I have a field, post_status, in my backend database, that I use to categorize posts. Each category is a numeric code so SQL can filter it relatively quickly. I have statuses for active posts, dead posts, ignored links, links needing review, etc.

It's a way for me to sort through my scraper's results quickly.

I think you have a case of premature optimisation there, as I wrote in a recent comment[0].

[0]: https://news.ycombinator.com/item?id=29430281

Not sure what's premature here. The optimization is to allow me, a human, to find a certain class of database records quickly. I also chose a method that I understand to be snappy on the SQL side as well.

What would you suggest as a non-optimized alternative? That might make your point about premature optimization clearer.

There is indeed a trade-off, and the direction I would have chosen is to use meaningful status names as opposed to magic numbers.
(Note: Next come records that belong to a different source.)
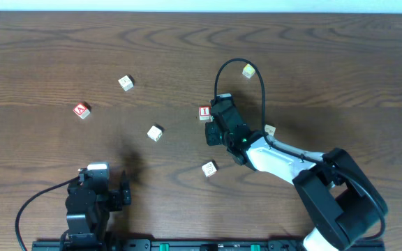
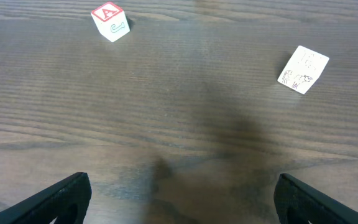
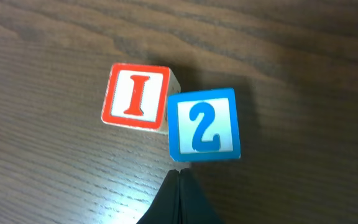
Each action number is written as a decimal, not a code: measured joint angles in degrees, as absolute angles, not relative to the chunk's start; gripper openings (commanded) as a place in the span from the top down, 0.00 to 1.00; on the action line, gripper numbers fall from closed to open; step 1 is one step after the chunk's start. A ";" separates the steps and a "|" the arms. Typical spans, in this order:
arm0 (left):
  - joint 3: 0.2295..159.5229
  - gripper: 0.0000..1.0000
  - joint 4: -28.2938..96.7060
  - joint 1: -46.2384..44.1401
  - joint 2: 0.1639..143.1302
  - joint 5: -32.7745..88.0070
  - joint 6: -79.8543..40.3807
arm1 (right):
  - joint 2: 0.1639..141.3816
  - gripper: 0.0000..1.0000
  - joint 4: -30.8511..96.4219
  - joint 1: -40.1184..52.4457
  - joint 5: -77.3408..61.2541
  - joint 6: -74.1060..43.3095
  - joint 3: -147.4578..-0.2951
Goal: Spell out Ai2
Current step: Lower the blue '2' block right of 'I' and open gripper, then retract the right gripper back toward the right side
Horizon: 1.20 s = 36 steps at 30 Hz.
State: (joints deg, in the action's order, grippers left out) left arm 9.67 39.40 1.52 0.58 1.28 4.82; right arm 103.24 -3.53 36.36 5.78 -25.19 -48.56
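On the table (image 1: 340,63), the right arm (image 1: 278,159) is stretched out to the centre. The left gripper (image 2: 182,186) is kept back at the near left, jaws spread wide, nothing held.

The right gripper (image 3: 179,186) is seen with fingers pressed together and empty. Its tip is at the near edge of the 2 block (image 3: 204,124); contact cannot be confirmed.

The 2 block is butted against the right side of the I block (image 3: 135,96), set slightly nearer and a little twisted, so the pair is not square. The A block (image 1: 82,110) lies well apart to the left and is not yet in the row.

Handling, as judged:
- The blocks are expected to be light, rigid and smooth-faced.
- They should slide easily, and will likely spin if nudged off-centre.
- A grip across 2 opposite side faces, letter up, is advised.
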 measured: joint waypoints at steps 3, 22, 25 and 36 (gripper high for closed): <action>9.67 0.05 39.38 1.52 0.58 1.28 4.80 | 103.24 0.99 -4.16 36.36 6.04 -25.17 -48.56; 9.67 0.05 39.38 1.52 0.58 1.28 4.82 | 103.26 0.99 -6.42 36.23 6.35 -24.64 -48.58; 9.67 0.05 39.38 1.52 0.58 1.28 4.80 | 103.24 0.99 -0.58 36.23 6.11 -23.86 -49.23; 9.67 0.05 39.40 1.52 0.58 1.28 4.80 | 78.37 0.99 16.73 36.23 9.87 -16.82 -57.10</action>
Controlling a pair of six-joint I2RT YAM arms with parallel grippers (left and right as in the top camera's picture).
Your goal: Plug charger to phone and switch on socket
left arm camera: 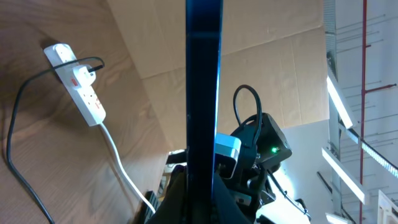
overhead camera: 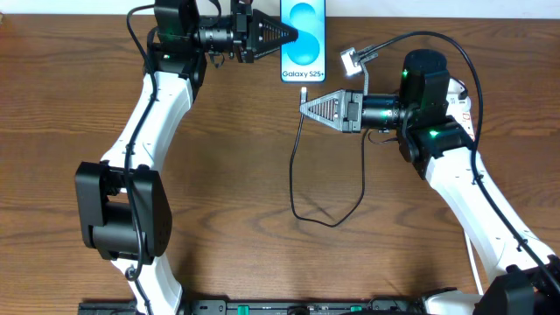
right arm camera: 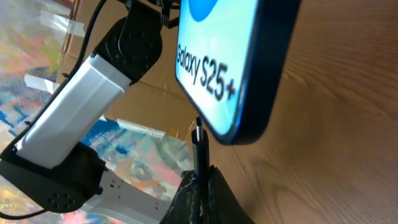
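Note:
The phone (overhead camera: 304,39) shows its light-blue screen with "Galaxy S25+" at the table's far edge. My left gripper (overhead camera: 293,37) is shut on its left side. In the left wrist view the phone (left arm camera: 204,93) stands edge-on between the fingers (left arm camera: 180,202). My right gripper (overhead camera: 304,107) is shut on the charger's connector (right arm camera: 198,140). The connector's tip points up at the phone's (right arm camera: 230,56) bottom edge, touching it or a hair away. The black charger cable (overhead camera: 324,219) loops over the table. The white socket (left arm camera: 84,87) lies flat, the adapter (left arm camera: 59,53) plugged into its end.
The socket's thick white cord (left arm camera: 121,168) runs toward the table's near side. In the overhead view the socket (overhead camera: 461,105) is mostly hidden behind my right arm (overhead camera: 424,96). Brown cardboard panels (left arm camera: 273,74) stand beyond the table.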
My reasoning being that maintenance cost in terms of how self-explanatory the system is makes more sense to me economically than obscuring the meaning behind some of the code/data for a practically non-existent performance benefit.
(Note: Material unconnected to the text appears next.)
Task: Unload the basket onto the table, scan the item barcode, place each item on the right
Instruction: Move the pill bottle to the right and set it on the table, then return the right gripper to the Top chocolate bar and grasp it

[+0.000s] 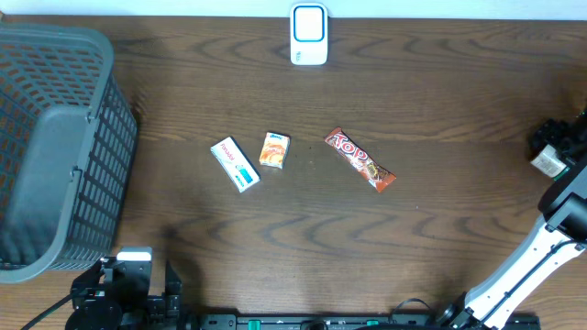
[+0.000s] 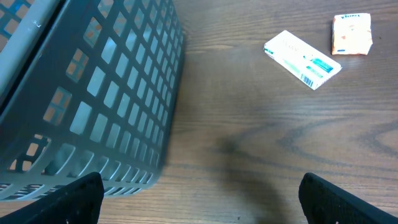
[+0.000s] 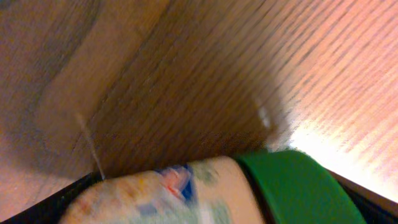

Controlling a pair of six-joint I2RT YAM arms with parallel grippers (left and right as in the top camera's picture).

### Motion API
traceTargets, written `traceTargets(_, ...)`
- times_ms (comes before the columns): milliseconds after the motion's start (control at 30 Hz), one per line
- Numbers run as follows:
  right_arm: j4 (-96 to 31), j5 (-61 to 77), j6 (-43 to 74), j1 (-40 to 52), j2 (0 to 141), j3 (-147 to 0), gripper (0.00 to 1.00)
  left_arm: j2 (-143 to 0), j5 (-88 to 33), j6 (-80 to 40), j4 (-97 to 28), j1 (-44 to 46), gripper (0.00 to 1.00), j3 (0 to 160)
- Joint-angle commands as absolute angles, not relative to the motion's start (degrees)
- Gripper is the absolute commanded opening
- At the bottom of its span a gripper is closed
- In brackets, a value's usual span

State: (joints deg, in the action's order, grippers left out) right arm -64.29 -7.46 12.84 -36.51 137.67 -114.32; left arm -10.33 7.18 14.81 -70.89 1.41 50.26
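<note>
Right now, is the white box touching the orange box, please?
Apart: the overhead view shows bare table between the white box and the orange box.

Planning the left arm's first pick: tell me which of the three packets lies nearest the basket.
The white box with blue-green print, leftmost of the three; the orange packet and red candy bar lie farther right.

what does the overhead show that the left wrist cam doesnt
Only the overhead: the white and blue scanner at the table's far edge and the red candy bar. Only the left wrist: the left gripper with its fingers wide apart, and barcode-like stripes on the side of the white box. Both: the grey basket, the white box and the orange packet.
</note>
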Motion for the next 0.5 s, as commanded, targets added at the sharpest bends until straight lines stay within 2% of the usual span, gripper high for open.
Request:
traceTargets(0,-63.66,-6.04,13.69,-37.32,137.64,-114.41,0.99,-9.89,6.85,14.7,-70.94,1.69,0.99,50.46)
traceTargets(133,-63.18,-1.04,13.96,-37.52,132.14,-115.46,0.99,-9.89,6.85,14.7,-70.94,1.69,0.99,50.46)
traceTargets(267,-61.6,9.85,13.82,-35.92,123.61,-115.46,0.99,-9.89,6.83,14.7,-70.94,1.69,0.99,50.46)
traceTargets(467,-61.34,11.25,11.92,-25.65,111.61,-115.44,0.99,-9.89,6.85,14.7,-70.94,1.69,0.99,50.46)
After all, hardware is cheap, but developer time isn't.

For a more concrete example, I might have chosen the value `'pending'` (or similar) instead of `5`. Active listings might have status `'active'`. Expired ones might have status `'expired'`, etc.

Integer columns are significantly faster and smaller than strings in a SQL database. It adds up quickly if you have a sufficiently large database.

I use the following scheme:

   1 - exhausted
   0 - alive
  -1 - blocked (by my rules)
  -2 - redirected
  -3 - error
The author is scraping fewer than 1,000 records per day, or roughly 365,000 records per year.

On my own little SaaS project, the difference between querying an integer and a varchar like “active” is imperceptible, and that’s in a table with 7,000,000 rows.

It would take the author 19 years to run into the scale that I’m running at, where this optimisation is meaningless. And that’s assuming they don’t periodically clean their database of stale data, which they should.

So this looks like a premature optimisation to me, which is why it stood out as odd to me in the article.

I'd put it closer to the category of best practices than premature optimization. It's pretty much always a good idea. It's not that not doing this will break things, the alternative is slower and uses more resources in a way that affects all queries since larger datatypes elongate the records, and locality is tremendously important all aspects of software performance.
I disagree. I think a better "best practice" is to make the meaning behind the code as clear as possible. In this case, the code/data is less clear, and there is zero performance benefit.
There is absolutely a performance benefit to reducing your row sizes. It both reduces the amount of disk I/O and the amount of CPU cache misses and in many cases also increases the amount of data that can be kept in RAM.

You can map meaning onto the column in your code, as most languages have enums that are free in terms of performance. It does not make sense to burden the storage layer with this, as it lacks this feature.

You can map meaning onto the column in your code, as most languages have enums that are free in terms of performance. It does not make sense to burden the storage layer with this, as it lacks this feature.

Was just looking at how to do this with an enum today! Read my mind. :)

The performance benefit is negligible at the scale the author of the article is operating at. You already alluded to this point being context-dependent earlier when you said:

> if you have a sufficiently large database

Roughly 360,000 rows per year is not sufficiently large. It's tiny.

It's arbitrary.